### TASK
Go to the line holding "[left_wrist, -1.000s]" in the data below and repeat it exactly, then each line after it up to and including the one holding "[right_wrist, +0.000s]". Omit pictures.

### INFORMATION
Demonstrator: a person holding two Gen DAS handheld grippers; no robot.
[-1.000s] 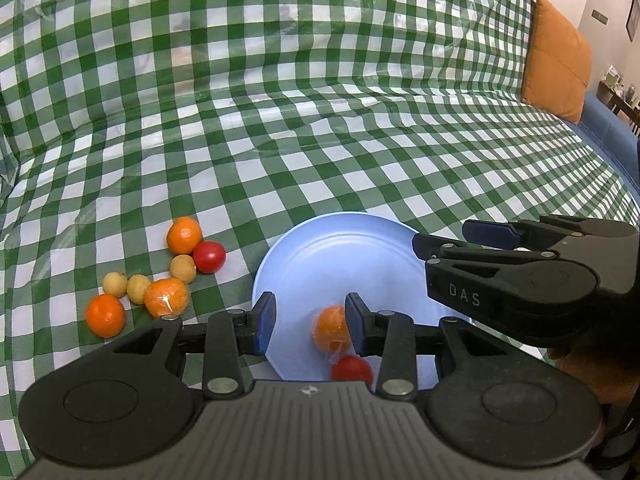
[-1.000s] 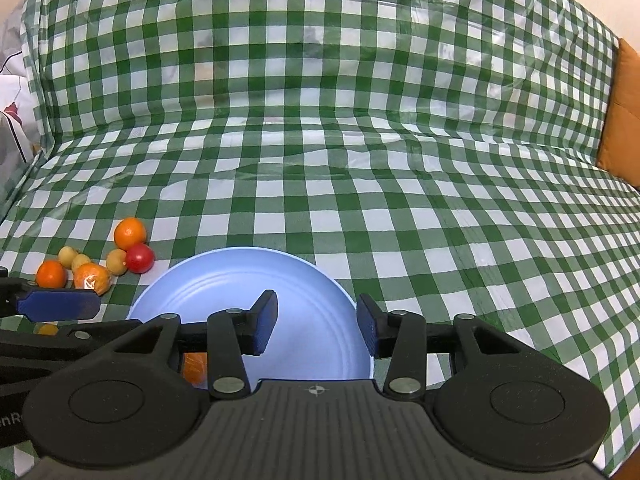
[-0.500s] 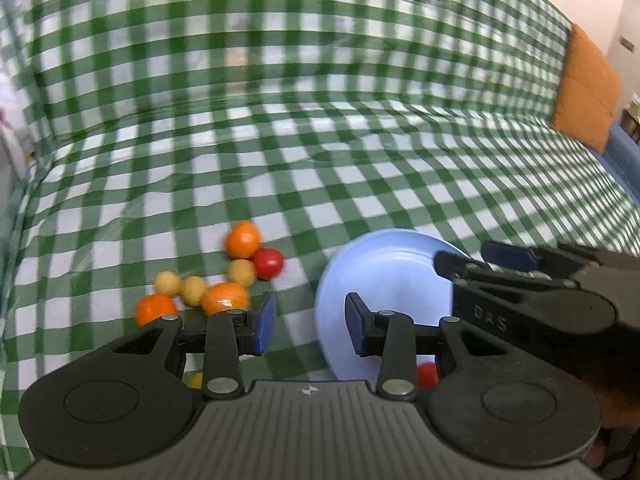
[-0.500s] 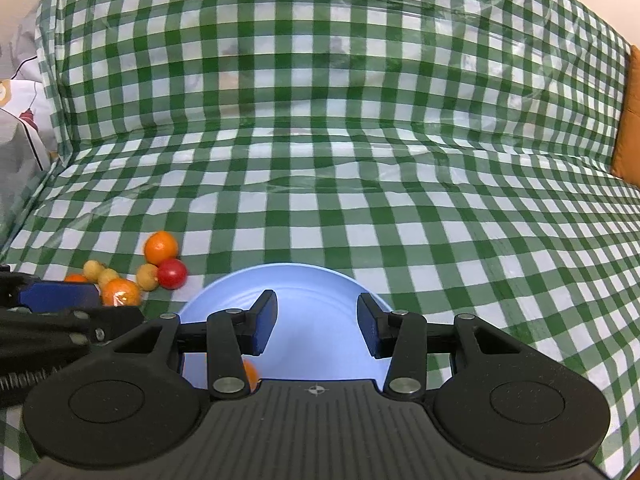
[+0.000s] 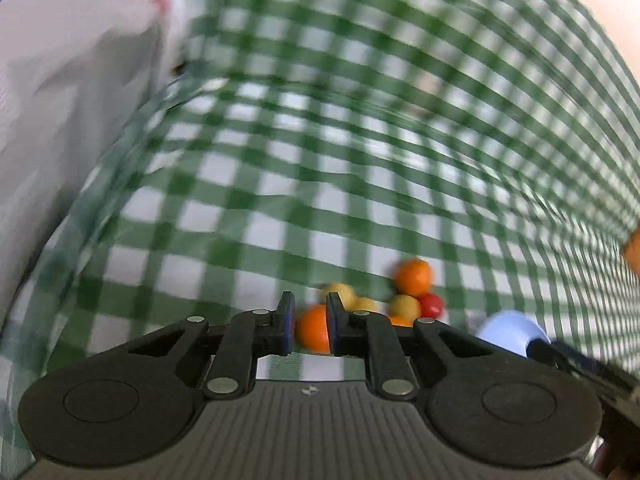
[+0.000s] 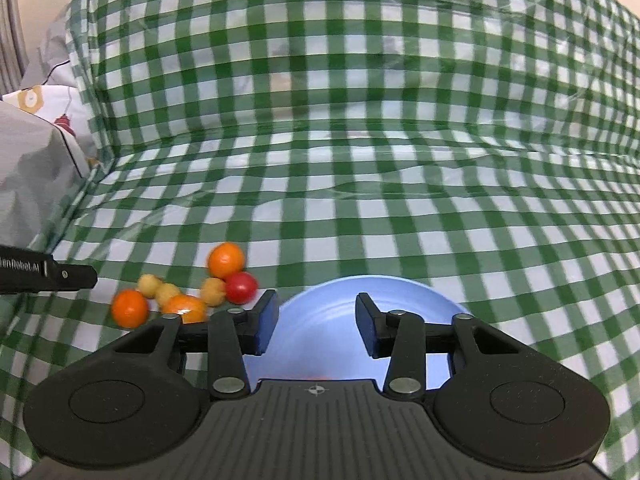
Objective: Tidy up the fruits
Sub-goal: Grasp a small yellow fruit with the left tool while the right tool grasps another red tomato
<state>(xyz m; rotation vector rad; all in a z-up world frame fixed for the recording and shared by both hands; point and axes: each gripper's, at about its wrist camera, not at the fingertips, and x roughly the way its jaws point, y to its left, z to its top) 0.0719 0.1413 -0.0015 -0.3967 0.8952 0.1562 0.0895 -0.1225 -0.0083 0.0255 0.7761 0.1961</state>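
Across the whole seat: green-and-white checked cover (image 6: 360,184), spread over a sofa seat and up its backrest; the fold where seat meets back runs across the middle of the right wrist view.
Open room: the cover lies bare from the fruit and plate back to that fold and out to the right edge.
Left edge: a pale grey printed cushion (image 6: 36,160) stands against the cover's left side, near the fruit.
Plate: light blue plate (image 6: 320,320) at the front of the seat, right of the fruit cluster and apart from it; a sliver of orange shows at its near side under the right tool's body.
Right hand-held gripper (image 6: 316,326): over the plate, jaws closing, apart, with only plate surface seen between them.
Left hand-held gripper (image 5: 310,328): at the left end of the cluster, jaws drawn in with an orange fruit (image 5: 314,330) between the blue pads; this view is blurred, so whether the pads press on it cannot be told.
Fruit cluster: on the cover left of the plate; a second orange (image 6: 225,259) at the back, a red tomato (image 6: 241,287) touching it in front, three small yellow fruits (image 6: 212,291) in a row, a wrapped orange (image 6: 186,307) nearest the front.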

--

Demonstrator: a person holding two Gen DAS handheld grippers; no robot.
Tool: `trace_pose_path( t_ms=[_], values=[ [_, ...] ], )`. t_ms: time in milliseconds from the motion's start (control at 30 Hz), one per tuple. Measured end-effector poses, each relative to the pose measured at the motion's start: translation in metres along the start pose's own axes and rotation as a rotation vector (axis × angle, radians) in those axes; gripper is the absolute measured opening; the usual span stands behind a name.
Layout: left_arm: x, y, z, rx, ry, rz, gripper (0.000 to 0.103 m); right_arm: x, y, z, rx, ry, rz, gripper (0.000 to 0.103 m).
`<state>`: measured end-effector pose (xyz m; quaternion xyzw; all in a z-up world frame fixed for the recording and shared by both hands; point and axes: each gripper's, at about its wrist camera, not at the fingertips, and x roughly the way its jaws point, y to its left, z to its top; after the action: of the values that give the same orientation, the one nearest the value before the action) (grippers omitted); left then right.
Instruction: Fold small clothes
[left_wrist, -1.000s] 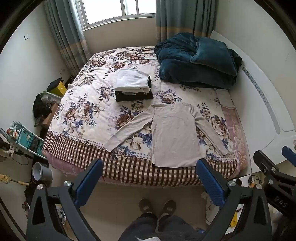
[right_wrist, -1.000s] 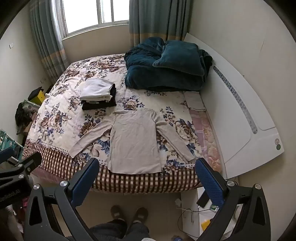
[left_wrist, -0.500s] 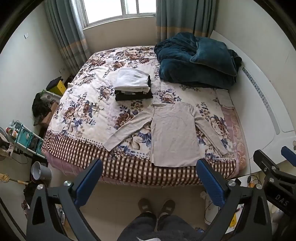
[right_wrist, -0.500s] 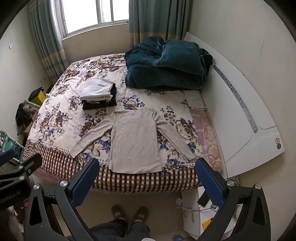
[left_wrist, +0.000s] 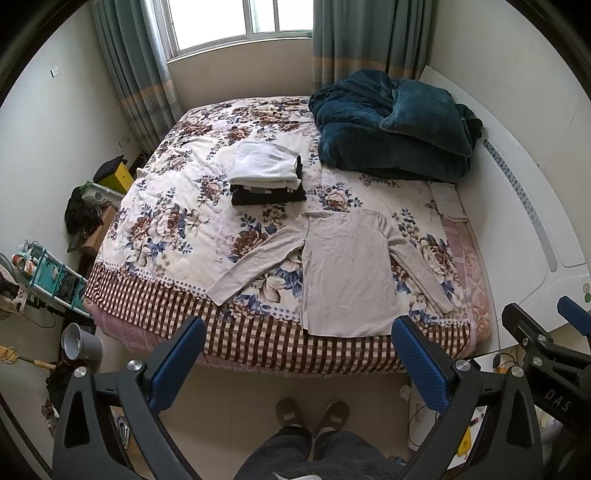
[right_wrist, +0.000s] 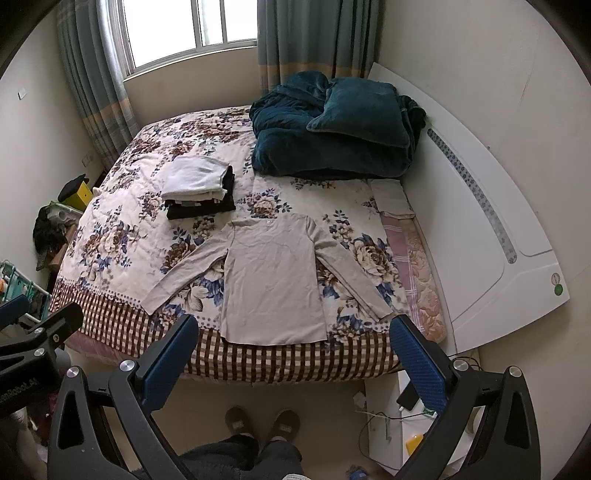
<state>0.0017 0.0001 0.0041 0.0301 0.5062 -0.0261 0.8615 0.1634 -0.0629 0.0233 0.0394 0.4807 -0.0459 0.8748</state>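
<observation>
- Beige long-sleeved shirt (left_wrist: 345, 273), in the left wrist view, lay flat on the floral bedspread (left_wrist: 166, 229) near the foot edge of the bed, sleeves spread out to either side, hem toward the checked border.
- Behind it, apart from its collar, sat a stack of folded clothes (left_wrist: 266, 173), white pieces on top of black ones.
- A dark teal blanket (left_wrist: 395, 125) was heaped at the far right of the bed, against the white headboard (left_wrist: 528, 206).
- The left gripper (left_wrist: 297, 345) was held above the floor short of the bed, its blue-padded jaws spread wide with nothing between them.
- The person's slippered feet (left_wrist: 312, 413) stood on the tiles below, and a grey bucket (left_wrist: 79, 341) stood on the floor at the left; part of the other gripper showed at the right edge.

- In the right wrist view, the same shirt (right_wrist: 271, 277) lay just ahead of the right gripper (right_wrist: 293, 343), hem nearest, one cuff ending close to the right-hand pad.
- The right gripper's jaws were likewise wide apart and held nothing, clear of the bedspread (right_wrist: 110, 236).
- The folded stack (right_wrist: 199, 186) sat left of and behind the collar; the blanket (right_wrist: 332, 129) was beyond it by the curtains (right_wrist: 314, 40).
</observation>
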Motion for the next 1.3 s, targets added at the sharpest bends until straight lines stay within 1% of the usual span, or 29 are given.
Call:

### EXERCISE ANSWER
[left_wrist, -1.000s] 
[right_wrist, -1.000s] 
[left_wrist, -0.500s] 
[right_wrist, -0.500s] 
[left_wrist, +0.000s] 
[right_wrist, +0.000s] 

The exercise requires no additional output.